About this task. Provide only the number of lines below that hold "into".
====== Data listing
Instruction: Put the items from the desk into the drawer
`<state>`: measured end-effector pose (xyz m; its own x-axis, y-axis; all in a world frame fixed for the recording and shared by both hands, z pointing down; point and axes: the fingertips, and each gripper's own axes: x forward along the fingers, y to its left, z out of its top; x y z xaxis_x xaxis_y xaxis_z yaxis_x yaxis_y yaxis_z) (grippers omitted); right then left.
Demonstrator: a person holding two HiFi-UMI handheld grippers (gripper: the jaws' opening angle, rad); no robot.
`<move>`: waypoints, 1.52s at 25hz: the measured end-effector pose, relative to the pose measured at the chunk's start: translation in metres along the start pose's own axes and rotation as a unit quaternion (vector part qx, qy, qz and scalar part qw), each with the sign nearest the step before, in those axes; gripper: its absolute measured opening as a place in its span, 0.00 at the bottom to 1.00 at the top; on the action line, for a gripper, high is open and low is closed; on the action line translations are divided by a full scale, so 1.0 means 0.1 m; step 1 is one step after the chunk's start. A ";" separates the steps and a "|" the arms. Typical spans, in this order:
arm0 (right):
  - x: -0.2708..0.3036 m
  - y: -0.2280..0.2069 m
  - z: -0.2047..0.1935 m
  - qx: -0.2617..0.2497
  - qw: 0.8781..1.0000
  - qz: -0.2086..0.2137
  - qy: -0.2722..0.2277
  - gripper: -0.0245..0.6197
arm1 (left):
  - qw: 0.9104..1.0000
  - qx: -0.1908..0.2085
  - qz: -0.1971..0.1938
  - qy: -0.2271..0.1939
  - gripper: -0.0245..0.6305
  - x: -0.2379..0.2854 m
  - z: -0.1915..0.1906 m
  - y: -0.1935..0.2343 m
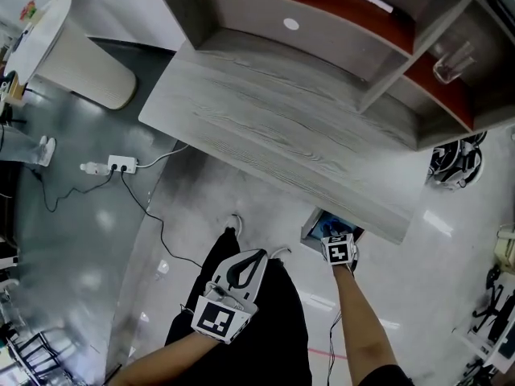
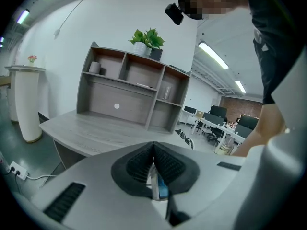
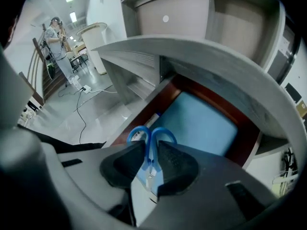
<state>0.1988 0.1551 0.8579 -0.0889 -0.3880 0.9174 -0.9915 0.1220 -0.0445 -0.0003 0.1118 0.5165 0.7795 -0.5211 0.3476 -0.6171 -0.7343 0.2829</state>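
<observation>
The counter (image 1: pixel 273 111) is pale grey with a streaked wood grain. The shelf unit (image 1: pixel 241 14) along its back edge is the same grey outside, with red-brown compartment floors. The drawer (image 3: pixel 144 107) is red-brown inside as well, and the flat thing (image 3: pixel 201 123) in it is light blue. The scissors (image 3: pixel 149 137) have bright blue handles. The left tongs (image 2: pixel 153 150) and the right tongs (image 3: pixel 150 152) both have black ribbed pads in pale grey shells, and each carries a cube (image 1: pixel 219 318) patterned with black-and-white square markers. The floor (image 1: pixel 80 232) is glossy grey, the power strip (image 1: pixel 122 164) on it white. The plant (image 2: pixel 148 36) on top of the shelf unit is green. The person's trousers (image 1: pixel 282 328) are black.
</observation>
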 end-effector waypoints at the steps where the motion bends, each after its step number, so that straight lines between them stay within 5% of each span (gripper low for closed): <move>1: 0.01 -0.02 -0.02 0.006 1.000 -0.002 0.003 0.19 | 1.000 -0.003 -0.002 -0.001 0.06 0.00 0.00 0.00; 17: -0.09 -0.08 0.01 0.044 0.999 -0.005 -0.018 0.19 | 0.999 -0.028 -0.013 -0.012 0.06 -0.08 0.05 -0.03; 24: -0.57 0.08 0.14 0.103 0.993 0.000 -0.064 0.19 | 0.999 -0.016 -0.028 -0.004 0.06 -0.11 0.16 -0.22; 29: -1.08 0.43 0.37 0.078 0.991 0.012 -0.112 0.19 | 0.998 -0.020 -0.059 -0.007 0.06 -0.18 0.25 -0.37; 33: -1.59 0.54 0.55 0.093 0.981 -0.003 -0.169 0.09 | 0.996 -0.013 -0.082 -0.017 0.06 -0.20 0.37 -0.44; 38: -2.35 0.45 0.71 0.165 0.952 -0.033 -0.254 0.07 | 0.993 -0.005 -0.118 -0.032 0.06 -0.18 0.58 -0.58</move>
<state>0.1684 0.1872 0.6124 0.0235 -0.7872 0.6162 -0.9650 -0.1788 -0.1917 0.0276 0.1386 0.4419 0.9071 -0.3625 0.2138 -0.4181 -0.8347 0.3585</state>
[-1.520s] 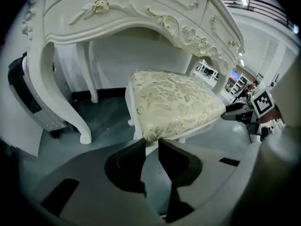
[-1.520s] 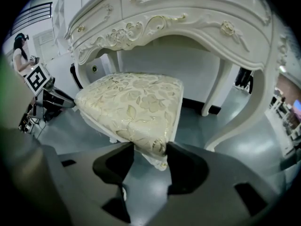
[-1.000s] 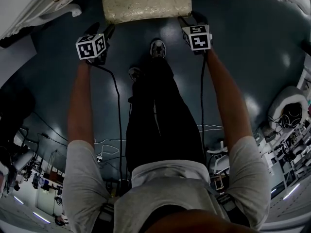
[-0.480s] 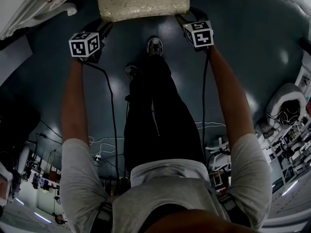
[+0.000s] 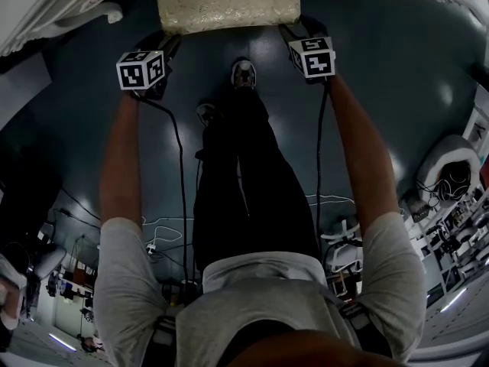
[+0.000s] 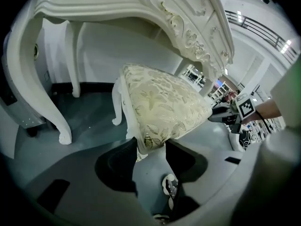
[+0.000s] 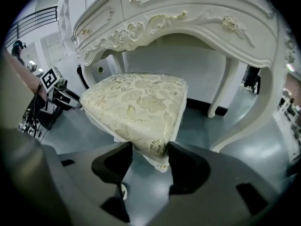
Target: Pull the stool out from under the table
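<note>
The left gripper [image 6: 150,142] has the stool [image 6: 160,102] by its front left corner: the jaws are closing, and the padded corner already fills the gap between them with both pads touching it. The right gripper [image 7: 150,147] is closing in the same way on the stool's front right corner. The stool's front edge therefore runs crosswise from one gripper to the other, neither hand is nearer than the other, and the free way out is straight back from that edge toward the person's shoes [image 5: 243,73]. Behind that edge the seat reaches in beneath the table [image 6: 141,8]. Compared with a second ago, the stool appears unmoved and both grippers have barely shifted; only the left jaws have clearly narrowed.
</note>
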A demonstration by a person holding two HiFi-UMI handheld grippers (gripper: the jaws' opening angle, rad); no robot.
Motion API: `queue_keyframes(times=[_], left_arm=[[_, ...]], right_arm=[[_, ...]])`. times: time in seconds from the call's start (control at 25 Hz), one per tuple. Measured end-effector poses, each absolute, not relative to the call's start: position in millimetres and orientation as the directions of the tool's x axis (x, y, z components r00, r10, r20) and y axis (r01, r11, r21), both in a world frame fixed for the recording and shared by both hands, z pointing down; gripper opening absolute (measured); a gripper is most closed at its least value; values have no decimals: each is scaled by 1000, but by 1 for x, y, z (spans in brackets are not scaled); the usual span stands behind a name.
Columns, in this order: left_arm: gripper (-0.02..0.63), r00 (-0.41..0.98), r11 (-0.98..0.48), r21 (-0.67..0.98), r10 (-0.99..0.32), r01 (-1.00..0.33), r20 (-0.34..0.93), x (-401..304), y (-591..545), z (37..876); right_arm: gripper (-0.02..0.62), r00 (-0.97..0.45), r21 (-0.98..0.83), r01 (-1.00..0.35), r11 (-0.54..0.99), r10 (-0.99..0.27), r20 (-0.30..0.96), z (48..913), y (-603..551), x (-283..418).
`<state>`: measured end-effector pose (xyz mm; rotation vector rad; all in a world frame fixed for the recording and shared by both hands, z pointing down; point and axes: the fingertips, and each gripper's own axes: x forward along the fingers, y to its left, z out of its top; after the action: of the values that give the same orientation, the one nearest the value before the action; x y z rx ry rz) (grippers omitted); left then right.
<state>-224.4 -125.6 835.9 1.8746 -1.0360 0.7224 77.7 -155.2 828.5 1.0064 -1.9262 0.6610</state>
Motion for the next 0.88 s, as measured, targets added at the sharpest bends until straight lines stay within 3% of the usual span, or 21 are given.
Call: queue_keyframes(times=[0.88], left_arm=[[187, 470, -266, 395, -351, -879, 810, -217, -80, 837]], right_arm=[[241, -296, -51, -848, 527, -393, 871, 829, -115, 83]])
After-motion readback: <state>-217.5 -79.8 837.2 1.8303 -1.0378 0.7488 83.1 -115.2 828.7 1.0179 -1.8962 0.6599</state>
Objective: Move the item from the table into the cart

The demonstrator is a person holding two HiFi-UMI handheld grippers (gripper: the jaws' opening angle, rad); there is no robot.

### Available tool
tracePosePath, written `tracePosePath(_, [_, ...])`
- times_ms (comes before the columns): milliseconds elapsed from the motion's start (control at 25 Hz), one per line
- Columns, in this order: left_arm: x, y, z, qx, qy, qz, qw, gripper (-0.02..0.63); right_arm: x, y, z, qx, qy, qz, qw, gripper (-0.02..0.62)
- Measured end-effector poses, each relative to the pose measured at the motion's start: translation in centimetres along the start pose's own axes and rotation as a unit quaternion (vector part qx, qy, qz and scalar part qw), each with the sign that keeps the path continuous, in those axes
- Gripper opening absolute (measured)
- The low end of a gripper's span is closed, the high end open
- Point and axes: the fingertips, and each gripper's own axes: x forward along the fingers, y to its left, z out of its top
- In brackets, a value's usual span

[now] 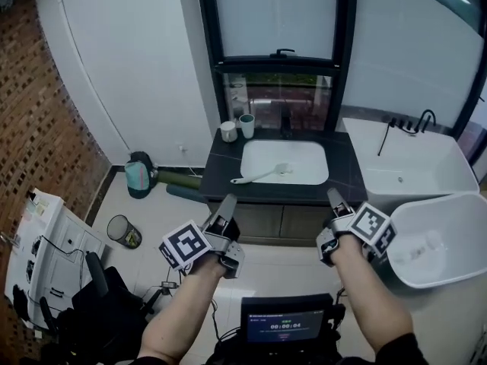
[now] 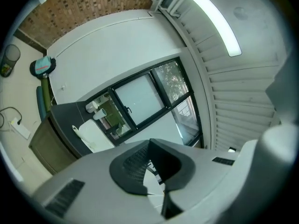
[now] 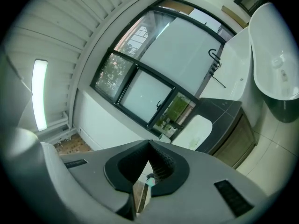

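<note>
A dark counter (image 1: 221, 166) under the window holds a white sink (image 1: 304, 152) with a white long-handled brush (image 1: 262, 175) lying across it. Two cups (image 1: 237, 128) stand at the sink's back left corner. My left gripper (image 1: 228, 201) hovers in front of the counter's left half, jaws shut and holding nothing. My right gripper (image 1: 333, 195) hovers at the counter's right front, also shut and holding nothing. In the left gripper view the closed jaws (image 2: 149, 143) point up at the window, the sink (image 2: 96, 136) low at left. The right gripper's jaws (image 3: 149, 143) are likewise pressed together.
A white bathtub (image 1: 407, 166) with a black tap stands right of the counter, a white round basin (image 1: 437, 238) nearer me. At left are a teal bag (image 1: 139, 175), a small bin (image 1: 123, 232) and a white unit (image 1: 46, 242). A dark screen (image 1: 285, 327) sits below me.
</note>
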Motion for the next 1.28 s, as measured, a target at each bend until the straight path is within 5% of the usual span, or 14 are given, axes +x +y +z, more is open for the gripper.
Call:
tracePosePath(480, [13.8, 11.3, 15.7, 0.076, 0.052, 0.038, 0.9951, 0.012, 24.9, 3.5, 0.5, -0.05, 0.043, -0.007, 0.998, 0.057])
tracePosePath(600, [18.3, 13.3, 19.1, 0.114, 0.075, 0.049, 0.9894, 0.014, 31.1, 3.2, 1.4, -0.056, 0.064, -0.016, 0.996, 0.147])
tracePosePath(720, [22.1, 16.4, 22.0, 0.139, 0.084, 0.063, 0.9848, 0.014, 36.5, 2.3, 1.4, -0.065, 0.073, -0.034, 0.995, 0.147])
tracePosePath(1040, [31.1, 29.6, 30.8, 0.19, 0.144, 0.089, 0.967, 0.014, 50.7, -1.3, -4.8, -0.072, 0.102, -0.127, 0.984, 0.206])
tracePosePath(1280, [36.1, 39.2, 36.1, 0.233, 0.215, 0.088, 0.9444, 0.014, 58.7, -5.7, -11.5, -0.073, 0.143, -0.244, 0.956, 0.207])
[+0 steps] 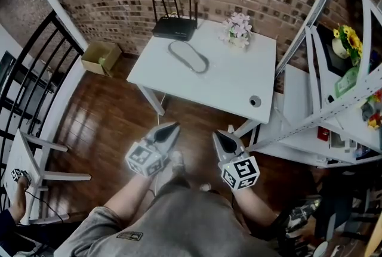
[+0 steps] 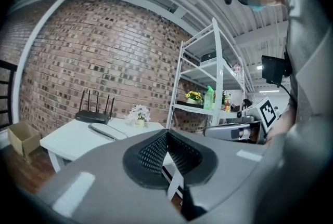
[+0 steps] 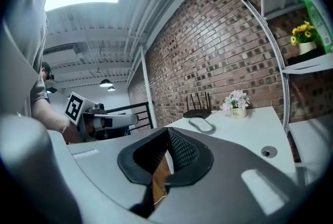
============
Reply to the exercise. 2